—Il paraît que oui. Cette femme a ouvert la fenêtre et a annoncé sa mort au peuple.
—C'est un grand événement que cette mort, dit Danton, et qui va nous replonger dans le sang.
—Mais il me semble qu'au contraire Marat ne demandait que cela.
—Non, il commençait à se lasser. D'autres vont venir qui prendront sa coupe vide et qu'il faudra abreuver à leur tour. Cette mort de Marat, voyez-vous, mon enfant, c'est notre mort à nous.
—Votre mort! m'écriai-je.
—La mienne surtout. Cet homme était entre moi et Robespierre. Robespierre frappait sur lui quand il n'osait frapper sur moi. J'en faisais autant de mon côté. Maintenant, plus de Marat, nous allons nous trouver en face, moi et l'incorruptible; plus personne pour recevoir les coups.
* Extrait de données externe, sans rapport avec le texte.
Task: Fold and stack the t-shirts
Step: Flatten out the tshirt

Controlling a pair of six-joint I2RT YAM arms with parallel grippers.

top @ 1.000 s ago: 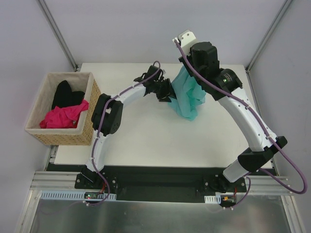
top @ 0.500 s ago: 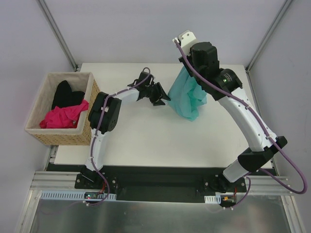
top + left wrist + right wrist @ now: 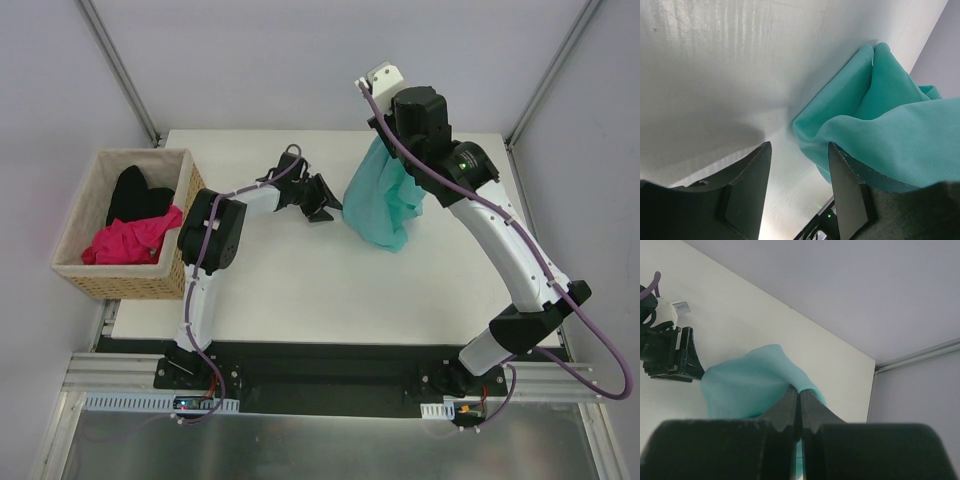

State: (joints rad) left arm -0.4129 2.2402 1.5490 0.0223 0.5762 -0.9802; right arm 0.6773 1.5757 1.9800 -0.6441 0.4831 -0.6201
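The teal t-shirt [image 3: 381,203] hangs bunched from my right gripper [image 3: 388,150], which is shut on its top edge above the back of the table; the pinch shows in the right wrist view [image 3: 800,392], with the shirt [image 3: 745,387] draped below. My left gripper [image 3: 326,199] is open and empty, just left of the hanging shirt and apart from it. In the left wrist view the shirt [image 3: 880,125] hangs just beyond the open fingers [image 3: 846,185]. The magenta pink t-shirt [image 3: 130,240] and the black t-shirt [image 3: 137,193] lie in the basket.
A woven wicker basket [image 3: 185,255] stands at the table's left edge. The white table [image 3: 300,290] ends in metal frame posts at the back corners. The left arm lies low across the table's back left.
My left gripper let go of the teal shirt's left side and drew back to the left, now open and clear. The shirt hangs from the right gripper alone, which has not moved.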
Il faudra que l'un de nous deux tombe, et, quel que soit celui de nous deux qui tombera, la République est finie. Vous reverrez Jacques Mérey plus tôt que je ne croyais, mon enfant! En attendant, voulez-vous voir Marat?
—Grand Dieu! que me proposez-vous là?
—Vous avez tort, c'est un spectacle curieux que vous ne reverrez jamais. On dit qu'il a été assassiné par une jeune fille de votre âge, aussi belle que vous.
—Une jeune fille! m'écriai-je, impossible!
—Ne croyez-vous donc plus aux Judiths et aux Jahels.